**What to do**
Drop all images. Then write out each line below exactly as given.

**Material provided**
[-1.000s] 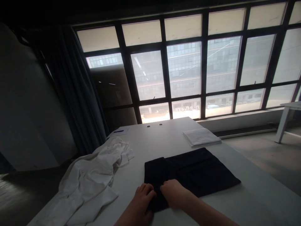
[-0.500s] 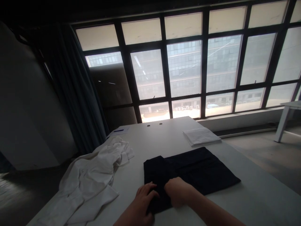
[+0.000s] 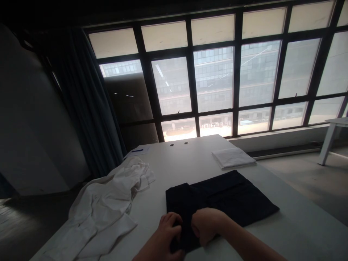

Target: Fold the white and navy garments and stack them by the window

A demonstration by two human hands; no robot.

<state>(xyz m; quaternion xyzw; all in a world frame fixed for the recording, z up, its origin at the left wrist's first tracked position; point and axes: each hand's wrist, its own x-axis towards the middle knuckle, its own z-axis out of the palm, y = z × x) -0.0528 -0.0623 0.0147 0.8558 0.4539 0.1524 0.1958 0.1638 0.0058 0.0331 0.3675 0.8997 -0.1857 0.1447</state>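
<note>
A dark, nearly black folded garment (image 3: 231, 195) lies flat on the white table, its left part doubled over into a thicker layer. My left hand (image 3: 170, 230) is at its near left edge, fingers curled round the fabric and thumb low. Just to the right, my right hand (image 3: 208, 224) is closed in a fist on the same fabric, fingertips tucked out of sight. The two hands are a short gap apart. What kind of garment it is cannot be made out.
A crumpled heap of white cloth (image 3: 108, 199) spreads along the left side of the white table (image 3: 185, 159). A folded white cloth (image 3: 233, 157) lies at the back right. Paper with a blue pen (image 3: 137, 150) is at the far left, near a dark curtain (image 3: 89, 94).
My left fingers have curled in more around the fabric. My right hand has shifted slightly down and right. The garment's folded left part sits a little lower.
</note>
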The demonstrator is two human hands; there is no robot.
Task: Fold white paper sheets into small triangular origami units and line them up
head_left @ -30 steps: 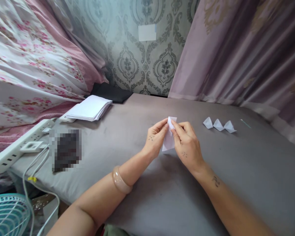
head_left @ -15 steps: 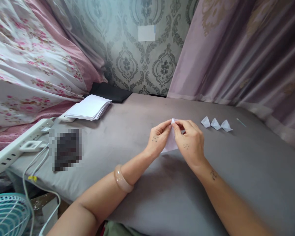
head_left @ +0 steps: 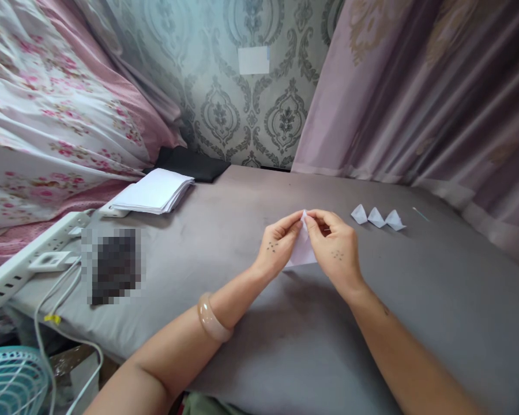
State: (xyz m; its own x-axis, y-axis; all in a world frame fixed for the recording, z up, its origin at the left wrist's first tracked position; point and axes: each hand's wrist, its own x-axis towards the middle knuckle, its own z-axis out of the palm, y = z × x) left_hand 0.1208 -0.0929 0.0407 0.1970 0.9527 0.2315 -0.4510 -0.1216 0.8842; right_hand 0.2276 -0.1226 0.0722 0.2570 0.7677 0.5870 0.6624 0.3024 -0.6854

**Answer for this exercise**
[-1.000s] 
[-0.500s] 
[+0.000s] 

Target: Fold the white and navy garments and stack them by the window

A demonstration by two human hands; no robot.

<state>(xyz m; quaternion xyzw; all in a world frame fixed for the recording, z up, its origin at the left wrist's first tracked position; point and axes: each hand's wrist, its own x-axis towards the middle knuckle, its own z-axis out of the palm, y = z × x) -0.0528 -0.0623 0.0147 0.8558 0.4539 0.1524 0.1958 0.1638 0.0058 0.0331 0.3675 0.8997 -0.1857 0.1447</state>
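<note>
A dark, nearly black folded garment (image 3: 231, 195) lies flat on the white table, its left part doubled over into a thicker layer. My left hand (image 3: 170, 230) is at its near left edge, fingers curled round the fabric and thumb low. Just to the right, my right hand (image 3: 208, 224) is closed in a fist on the same fabric, fingertips tucked out of sight. The two hands are a short gap apart. What kind of garment it is cannot be made out.
A crumpled heap of white cloth (image 3: 108, 199) spreads along the left side of the white table (image 3: 185, 159). A folded white cloth (image 3: 233, 157) lies at the back right. Paper with a blue pen (image 3: 137, 150) is at the far left, near a dark curtain (image 3: 89, 94).
My left fingers have curled in more around the fabric. My right hand has shifted slightly down and right. The garment's folded left part sits a little lower.
</note>
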The demonstrator is two human hands; there is no robot.
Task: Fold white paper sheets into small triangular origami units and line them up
head_left @ -30 steps: 
head_left @ -15 steps: 
head_left @ +0 steps: 
State: (xyz m; its own x-axis, y-axis; all in a world frame fixed for the recording, z up, its origin at the left wrist's first tracked position; point and axes: each hand's wrist, its own x-axis towards the middle knuckle, its own z-axis out of the palm, y = z × x) left_hand 0.1208 -0.0929 0.0407 0.1970 0.9527 0.2315 -0.4510 -0.1216 0.8842; right_hand 0.2276 -0.1226 0.0722 0.2570 0.7677 0.5870 0.6624 0.3024 -0.6854

No additional output is required for this exercise.